I’m not going to lie: I have a favorite among all the varied duties that befall me here at Holmes Soil & Water. The week of our annual Tom Graham 5th-Grade Conservation Farm Tour is easily my favorite work week of the year. Not only is it fun for us to set up on a local farm or agribusiness site and teach about conservation to several hundred students “in the wild,” but also it’s a huge bang for the conservation education buck.
Kids remember things that are tied to experiences, and we see the event as the very best of opportunities to plant the seeds of conservation and good land-use practices.
One of the ways in which we gauge our success in this endeavor is by hosting an annual writing contest. The essays we receive give us an incredibly vivid look into the minds of our student guests. The lessons that “stick” bubble to the surface and help us work toward making and even better event the following year. The rules allow for a “creative nonfiction” approach in the students’ writing. In this way, rather than simply receiving facts and figures from the trip, we can see how the kids frame the lessons in their own heads.
I, along with a trusty group of judges including writers and retired teachers, get the chance to read them all. It’s a dream job, really. Let’s look at this year’s winners.
William Moan, a student of Elizabeth Sommers at Walnut Creek Elementary, told the story of the farm tour through the eyes of a young bird whose teacher was temporarily incapacitated by an in-flight collision with a tree. Forced to learn on his own, “Eddy” was impressed with our Rainfall Simulator demonstration, ultimately declaring, “I made a mental note to only drink from underground streams that are beneath pastures with rotational grazing because their infiltration is clean.” Now that’s a lesson learned and a third-place prize earned.
Olivia Miller’s second-place story was told from the perspective of “Timothy,” a young mouse living under a haystack. Faced with a huge influx of fifth-graders one day on the farm, he followed along to see what he could learn. Timothy especially enjoyed the wildlife presentation until the teacher held up a chart of a wildlife food web. The impressionable young rodent exclaimed, “I was horrified to find myself at the bottom.”
Timothy’s day took a turn for the better with another revelation: “There are 75,000 tons of Swiss cheese made in Ohio every year. I’m hungry now.”
Miller is a student of Sommers at Walnut Creek Elementary.
Our first-place entry was penned by Cheston Cooper, a student of Lauren Mosher at Lakeville Elementary. Cooper’s “Gunter,” the curious groundhog, had to watch his back as he followed the kids from station to station on the farm tour.
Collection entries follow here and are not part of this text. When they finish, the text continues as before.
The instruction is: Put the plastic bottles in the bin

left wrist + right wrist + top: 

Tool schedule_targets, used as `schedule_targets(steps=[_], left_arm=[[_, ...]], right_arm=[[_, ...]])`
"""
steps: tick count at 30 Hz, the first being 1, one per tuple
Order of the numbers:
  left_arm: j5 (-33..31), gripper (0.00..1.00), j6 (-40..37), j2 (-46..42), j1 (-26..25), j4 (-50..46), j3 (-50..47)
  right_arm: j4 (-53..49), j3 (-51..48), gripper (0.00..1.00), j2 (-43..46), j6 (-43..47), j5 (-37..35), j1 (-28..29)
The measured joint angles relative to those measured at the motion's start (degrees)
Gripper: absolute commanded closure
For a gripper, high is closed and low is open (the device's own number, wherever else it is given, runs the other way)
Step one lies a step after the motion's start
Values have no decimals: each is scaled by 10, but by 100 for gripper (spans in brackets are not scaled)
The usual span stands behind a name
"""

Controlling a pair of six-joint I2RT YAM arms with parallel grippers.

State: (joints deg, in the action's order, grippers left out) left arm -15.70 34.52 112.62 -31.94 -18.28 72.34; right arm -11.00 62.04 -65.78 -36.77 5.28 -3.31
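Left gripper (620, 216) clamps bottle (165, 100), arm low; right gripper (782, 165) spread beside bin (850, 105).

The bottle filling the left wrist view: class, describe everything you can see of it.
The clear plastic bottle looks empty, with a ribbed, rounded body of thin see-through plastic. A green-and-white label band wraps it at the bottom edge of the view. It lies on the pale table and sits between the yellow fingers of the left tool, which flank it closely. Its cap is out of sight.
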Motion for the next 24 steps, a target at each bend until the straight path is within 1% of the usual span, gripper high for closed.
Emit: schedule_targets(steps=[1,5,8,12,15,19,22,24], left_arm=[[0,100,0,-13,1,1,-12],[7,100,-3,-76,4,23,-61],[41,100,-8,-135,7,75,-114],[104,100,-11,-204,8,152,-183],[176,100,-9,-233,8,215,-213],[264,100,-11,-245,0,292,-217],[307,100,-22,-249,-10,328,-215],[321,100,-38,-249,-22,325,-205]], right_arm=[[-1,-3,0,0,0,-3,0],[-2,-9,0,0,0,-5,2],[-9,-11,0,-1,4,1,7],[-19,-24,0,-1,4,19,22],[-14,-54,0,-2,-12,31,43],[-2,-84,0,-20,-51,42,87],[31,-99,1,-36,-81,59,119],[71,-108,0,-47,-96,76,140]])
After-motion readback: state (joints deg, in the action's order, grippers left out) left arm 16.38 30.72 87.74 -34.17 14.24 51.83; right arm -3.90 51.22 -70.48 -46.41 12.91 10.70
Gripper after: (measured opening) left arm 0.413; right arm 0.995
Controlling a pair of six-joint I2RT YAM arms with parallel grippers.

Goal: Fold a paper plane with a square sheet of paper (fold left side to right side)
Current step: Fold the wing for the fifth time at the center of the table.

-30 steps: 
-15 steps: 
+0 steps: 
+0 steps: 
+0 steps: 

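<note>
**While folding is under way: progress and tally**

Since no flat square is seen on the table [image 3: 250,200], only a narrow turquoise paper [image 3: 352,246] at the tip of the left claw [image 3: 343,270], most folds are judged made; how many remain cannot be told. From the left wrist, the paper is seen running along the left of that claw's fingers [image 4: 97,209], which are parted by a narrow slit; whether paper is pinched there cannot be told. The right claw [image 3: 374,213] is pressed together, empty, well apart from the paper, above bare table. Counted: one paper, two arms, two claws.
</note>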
As a great pilferer of soy beans, he knew he was not among the farmer’s favorite creatures.
Gunter was comfortable with his place in the soil profile, however, and explained, “My groundhog friends and I live in the topsoil. Sometimes our burrows go down to the subsoil, but we can’t dig down in the parent material because of the bedrock.”
The bean thief made it to the end of the tour by hiding behind fence posts.
Thanks again to all the folks who helped make this year’s Tom Graham 5th-Grade Conservation Farm Tour a success; and a special thanks to the students who entered our essay contest as well as the teachers who guided them.